Long silence. He could lie. Should lie. Keep lying until she believed it or until she left, either outcome safer than truth.

“Yes.”

The word hung in jasmine-scented air.

Delia’s hand found his. “Okay.”

“Okay?”

“I love you anyway.” Her fingers tightened around his, warm and solid and alive. “Whatever you are. Whoever you were. However long you’ve been here and however long you’ll stay.” She met his eyes. “I love you right now, in this garden, with dirt under my nails and truth between us. That’s what matters.”

“I love you too. I hope you believe that. I’m not going anywhere; my life is with you.” He wanted to say more. To tell her, I have a ring that’s been burning a hole in my pocket for months. I want fifty years with you even though I know I’ll only get maybe forty if we’re lucky. I want to marry you knowing I’ll watch you age while I don’t, knowing I’ll watch you die, knowing every moment will be borrowed time.

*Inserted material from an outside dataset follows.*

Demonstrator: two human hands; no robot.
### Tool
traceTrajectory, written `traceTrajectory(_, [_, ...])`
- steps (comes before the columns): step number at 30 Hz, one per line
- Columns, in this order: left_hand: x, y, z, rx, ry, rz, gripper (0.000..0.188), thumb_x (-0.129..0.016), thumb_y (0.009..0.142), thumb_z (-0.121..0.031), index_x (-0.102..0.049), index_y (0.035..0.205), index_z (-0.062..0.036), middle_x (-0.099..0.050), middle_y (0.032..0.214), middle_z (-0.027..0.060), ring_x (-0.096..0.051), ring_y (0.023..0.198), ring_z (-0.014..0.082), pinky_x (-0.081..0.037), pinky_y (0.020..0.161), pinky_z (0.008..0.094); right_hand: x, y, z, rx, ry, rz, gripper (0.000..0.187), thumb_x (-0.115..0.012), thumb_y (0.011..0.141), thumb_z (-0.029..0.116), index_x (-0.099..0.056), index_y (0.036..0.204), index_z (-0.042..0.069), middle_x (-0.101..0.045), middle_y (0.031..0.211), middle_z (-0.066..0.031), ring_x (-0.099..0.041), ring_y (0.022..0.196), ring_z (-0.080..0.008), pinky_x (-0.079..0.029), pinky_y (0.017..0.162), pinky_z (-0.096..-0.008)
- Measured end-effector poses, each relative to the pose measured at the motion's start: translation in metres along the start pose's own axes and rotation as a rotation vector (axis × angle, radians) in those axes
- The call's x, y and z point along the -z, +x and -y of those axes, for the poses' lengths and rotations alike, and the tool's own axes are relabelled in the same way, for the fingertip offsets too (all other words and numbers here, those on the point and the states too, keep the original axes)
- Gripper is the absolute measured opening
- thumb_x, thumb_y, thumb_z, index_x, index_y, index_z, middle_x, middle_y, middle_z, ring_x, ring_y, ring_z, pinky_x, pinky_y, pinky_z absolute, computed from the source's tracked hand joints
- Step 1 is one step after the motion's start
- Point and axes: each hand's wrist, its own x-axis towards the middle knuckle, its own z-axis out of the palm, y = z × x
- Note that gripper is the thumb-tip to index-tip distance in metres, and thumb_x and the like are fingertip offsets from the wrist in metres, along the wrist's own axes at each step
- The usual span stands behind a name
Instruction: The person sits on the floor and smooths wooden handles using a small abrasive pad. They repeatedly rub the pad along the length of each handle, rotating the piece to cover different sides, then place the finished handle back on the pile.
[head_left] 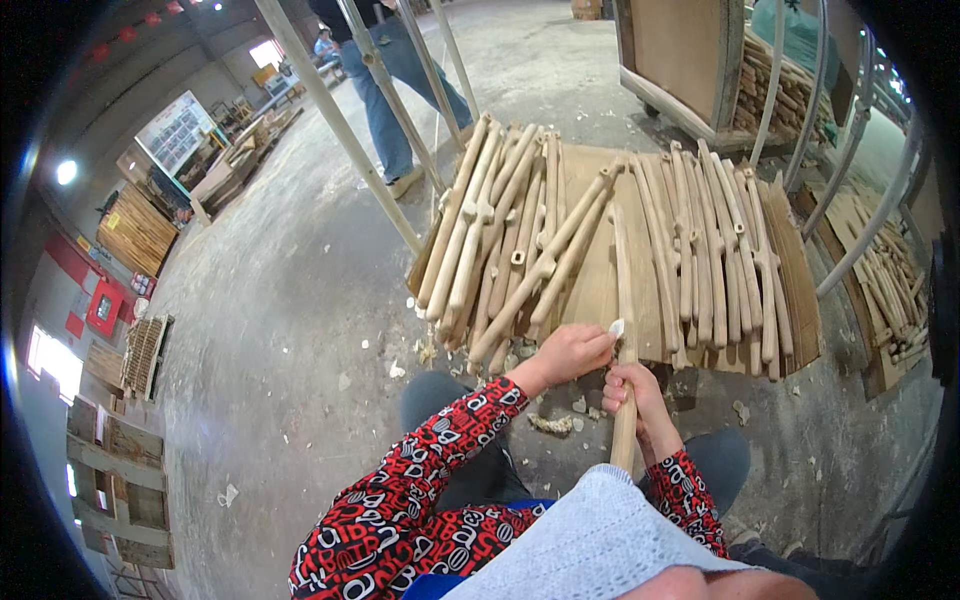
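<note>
Wooden pole [626,290]: centre of frame, long axis near vertical, running up over the cardboard [590,300]
Right hand [636,393]: wrapped round the pole's lower half
Left hand [575,354]: just above, pinching a white scrap [617,327] (paper or cloth, unclear) at its left edge

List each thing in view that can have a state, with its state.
Left hand: pinching the white piece
White piece: beside the wooden stick
Right hand: closed around the wooden stick
Wooden stick: held, near end toward the body
Left stick pile: stacked, some crossing
Right stick pile: roughly side by side
Cardboard sheet: partly covered
Floor: littered
Lamp: lit
</note>
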Motion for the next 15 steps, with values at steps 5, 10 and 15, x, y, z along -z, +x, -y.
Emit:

He wanted to say, You’re Charlotte’s soul wearing a new face. I loved you in 1763 and lost you, and now I’ve found you again and I’m terrified of losing you a second time.

He wanted to say, The ring is gold with small diamonds and I had them set it in a pattern that spells protection in a language older than French or English or any tongue spoken in this garden.

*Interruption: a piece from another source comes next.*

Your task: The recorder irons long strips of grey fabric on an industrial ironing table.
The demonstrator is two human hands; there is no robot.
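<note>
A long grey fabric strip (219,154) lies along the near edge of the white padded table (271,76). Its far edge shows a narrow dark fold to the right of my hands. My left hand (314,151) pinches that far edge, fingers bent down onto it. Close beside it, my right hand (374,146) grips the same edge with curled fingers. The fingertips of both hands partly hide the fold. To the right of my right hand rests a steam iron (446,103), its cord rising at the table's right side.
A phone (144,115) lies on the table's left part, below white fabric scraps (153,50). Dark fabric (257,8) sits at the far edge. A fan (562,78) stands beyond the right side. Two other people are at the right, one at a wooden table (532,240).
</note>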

They sat together as afternoon turned to evening. Shadows lengthened. The heat broke slightly. Mockingbirds sang and cicadas called and somewhere a dog barked. The city sounds filtered through, muffled by garden walls.

Not engaged. Not yet. But together. Finally. And in love. A love deeper than Delia would ever understand.

Her bare feet in the fountain basin. Jasmine blooming behind her on the wall. Her hand in his, warm and alive and mortal.

He could feel her pulse in her wrist where their hands joined. Steady. Human. Finite.

Only weeks later she died in the theater fire in his arms before the flames reached her. He’d arrived too late.

Bastien gasped back into present. Hand still gripping the iron gate, knuckles white from pressure hard enough that the metal bit into his palm even through leather gloves.

1906 had been so vivid he could still taste lemonade, still feel July heat on his skin, still hear cicadas singing their evening song. His throat hurt from jasmine scent that shouldn’t exist.

He checked his phone with shaking hands—no, steady hands, they didn’t shake, he didn’t allow them to shake.

Ninety seconds had passed.

Ninety seconds to live through an entire afternoon, an entire confession, an entire moment of almost-happiness before tragedy.

He looked through the gate again, forcing himself to see what was actually there rather than what memory insisted on showing him.